◆ **Work order**: For each line below, write it out exactly as it appears.

--- Given material Enclosed Below ---

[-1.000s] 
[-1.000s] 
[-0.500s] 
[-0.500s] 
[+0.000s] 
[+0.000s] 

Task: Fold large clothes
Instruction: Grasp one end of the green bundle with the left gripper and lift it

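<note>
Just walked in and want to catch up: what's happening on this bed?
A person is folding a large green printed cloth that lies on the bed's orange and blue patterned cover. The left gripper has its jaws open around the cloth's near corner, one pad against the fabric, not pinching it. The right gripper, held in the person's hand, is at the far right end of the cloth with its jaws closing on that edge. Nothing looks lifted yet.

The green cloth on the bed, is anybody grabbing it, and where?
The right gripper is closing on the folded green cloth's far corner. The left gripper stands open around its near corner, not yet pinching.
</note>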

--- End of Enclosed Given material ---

◆ **Result for this exercise**:
[-1.000s] 
[-1.000s] 
[-0.500s] 
[-0.500s] 
[+0.000s] 
[+0.000s] 

Task: Fold large clothes
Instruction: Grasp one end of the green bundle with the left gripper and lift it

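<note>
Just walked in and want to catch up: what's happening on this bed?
A person is folding a large green printed cloth that lies on the bed's orange and blue patterned cover. The left gripper has its jaws open around the cloth's near corner, one pad against the fabric, not pinching it. The right gripper, held in the person's hand, is at the far right end of the cloth with its jaws closing on that edge. Nothing looks lifted yet.

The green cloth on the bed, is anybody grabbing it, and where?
The right gripper is closing on the folded green cloth's far corner. The left gripper stands open around its near corner, not yet pinching.
</note>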

No more work is needed on this answer.